Na czym polega efekt aureoli?
W analizie pojawia się też... efekt aureoli, termin znany z psychologii, mówi Redakcji Gospodarczej Polskiego Radia prof. Łukasz Kozłowski z Akademii Leona Koźmińskiego, autor publikacji pt. „Banki spółdzielcze a deponenci. Empiryczna analiza działań dyscyplinujących”.
- Istotna część klientów banków spółdzielczych potrafi dobrze określić sytuację finansową tego banku. Natomiast jest też duża grupa deponentów, którzy mylą banki działające na tym samym terenie, zwłaszcza jeżeli te banki posługują się podobnym logo. Pamiętajmy bowiem, że banki spółdzielcze są zrzeszone w dwóch organizacjach i niejednokrotnie banki, które działają w ramach tego samego zrzeszenia, mają to samo logo. W takiej sytuacji klient utożsamia te dwa banki ze sobą, mimo że są to odrębne podmioty.

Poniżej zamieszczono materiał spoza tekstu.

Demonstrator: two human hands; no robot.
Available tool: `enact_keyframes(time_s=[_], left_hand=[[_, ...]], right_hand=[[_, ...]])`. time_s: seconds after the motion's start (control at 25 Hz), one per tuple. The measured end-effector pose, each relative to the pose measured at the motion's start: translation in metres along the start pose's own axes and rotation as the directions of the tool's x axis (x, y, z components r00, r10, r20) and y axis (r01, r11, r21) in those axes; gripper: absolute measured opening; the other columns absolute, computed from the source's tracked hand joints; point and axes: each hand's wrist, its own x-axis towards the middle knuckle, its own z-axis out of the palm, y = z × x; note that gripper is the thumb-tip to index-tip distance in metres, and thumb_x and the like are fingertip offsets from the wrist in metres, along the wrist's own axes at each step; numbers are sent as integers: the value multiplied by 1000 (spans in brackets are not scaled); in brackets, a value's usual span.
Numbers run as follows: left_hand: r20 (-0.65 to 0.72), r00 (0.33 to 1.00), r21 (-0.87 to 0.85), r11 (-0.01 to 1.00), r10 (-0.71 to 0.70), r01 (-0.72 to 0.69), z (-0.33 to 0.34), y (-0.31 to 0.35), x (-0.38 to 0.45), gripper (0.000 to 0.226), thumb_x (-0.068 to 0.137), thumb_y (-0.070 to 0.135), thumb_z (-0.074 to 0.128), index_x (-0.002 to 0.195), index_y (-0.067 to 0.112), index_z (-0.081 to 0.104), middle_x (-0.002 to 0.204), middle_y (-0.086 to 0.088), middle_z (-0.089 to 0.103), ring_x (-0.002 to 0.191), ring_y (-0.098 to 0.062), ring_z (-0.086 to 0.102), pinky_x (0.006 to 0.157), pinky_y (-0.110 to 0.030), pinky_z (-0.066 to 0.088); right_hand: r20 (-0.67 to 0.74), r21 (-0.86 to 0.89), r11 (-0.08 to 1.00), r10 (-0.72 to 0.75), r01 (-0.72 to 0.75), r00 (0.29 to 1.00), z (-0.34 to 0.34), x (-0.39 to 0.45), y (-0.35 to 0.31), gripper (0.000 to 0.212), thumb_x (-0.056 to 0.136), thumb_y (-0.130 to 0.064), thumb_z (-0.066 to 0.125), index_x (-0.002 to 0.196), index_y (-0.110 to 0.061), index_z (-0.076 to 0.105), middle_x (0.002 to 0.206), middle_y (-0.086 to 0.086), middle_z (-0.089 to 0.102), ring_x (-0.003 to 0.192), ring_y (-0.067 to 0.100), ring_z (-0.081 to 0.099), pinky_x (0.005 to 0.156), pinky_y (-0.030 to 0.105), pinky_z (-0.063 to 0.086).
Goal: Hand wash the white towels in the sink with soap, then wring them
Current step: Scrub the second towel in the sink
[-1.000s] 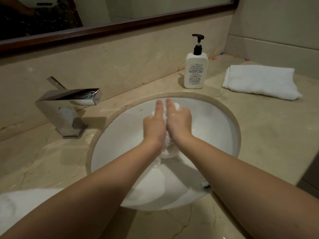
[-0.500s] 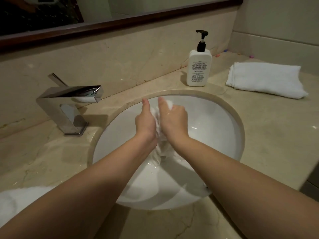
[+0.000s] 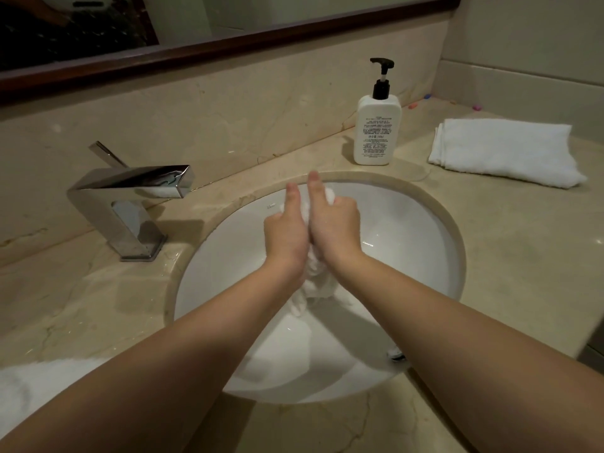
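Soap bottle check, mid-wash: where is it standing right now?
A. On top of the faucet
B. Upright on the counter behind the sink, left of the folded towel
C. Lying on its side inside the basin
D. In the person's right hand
B: the soap bottle stands upright on the counter just behind the sink, with the folded towel to its right; both hands are busy with the wet towel.

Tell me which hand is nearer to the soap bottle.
Right. The right hand grips the wet towel over the sink, just below the soap bottle. The left hand presses against it on the side away from the bottle.
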Motion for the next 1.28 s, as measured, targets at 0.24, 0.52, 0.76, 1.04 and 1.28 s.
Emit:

Udało mi się dowieźć, że w sytuacji, kiedy jeden bank w okolicy odnotowuje dobre wyniki, to niezależnie od sytuacji pozostałych banków deponenci również chętnie przychodzą do tych pozostałych banków. Działa to też w drugą stronę. Jeżeli mamy sytuację, że jedne bank odnotowuje gorsze wyniki, staje się mniej wiarygodny dla klientów, to część deponentów myli ten bank z innymi – tłumaczy ekspert.

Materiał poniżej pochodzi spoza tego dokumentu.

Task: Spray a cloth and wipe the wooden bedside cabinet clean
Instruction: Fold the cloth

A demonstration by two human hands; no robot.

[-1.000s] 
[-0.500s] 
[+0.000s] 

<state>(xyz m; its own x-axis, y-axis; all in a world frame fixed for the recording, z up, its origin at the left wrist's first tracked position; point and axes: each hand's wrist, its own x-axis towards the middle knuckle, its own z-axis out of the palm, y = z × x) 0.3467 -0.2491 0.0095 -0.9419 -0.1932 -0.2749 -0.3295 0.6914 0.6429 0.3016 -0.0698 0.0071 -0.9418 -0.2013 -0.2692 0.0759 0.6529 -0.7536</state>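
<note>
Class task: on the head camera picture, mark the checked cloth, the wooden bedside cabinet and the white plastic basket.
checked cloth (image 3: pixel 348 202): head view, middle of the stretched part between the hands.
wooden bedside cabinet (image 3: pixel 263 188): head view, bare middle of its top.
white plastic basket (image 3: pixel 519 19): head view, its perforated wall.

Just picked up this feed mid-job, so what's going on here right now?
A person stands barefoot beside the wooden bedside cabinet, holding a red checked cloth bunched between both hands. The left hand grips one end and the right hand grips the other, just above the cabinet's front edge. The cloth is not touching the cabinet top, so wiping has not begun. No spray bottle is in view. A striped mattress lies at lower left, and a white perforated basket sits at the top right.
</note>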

Istotne są nieformalne więzi
Jednocześnie, jak dodaje ekspert, w przypadku banków spółdzielczych często istotne są nieformalne więzi. Ma to dwojaki efekt. Z jednej strony sprzyja to rozprzestrzenianiu się często niesprawdzonych informacji, z drugiej - dzięki temu, łatwiej jest np. uzyskać kredyt.
REKLAMA
- Banki spółdzielcze są podmiotami sprzyjającymi rozwojowi małej i średniej przedsiębiorczości, ponieważ w większym stopniu analizują „miękkie” informacje, takie, które niejednokrotnie nie są uwzględniane przez duże podmioty. Jeżeli spojrzymy na to, jak wygląda proces kredytowy w dużych bankach, to często opiera się on o udokumentowane sprawozdania finansowe, twarde dane, które są przesyłane z placówki do centrali i tam są analizowane przez osobę, która nie wie nic konkretnie o danym podmiocie, który złożył wniosek. W przypadku banku spółdzielczego wszystko odbywa się najczęściej na miejscu, osoby się znają, co ułatwia zrozumienie podmiotu, który złożył wniosek – podkreśla prof. Łukasz Kozłowski.
W Polsce działa ok 570 banków spółdzielczych. W większości są one skupione w SGB-Banku (Spółdzielczej Grupie Bankowej) i Grupie BPS (Grupie Banku Polskiej Spółdzielczości).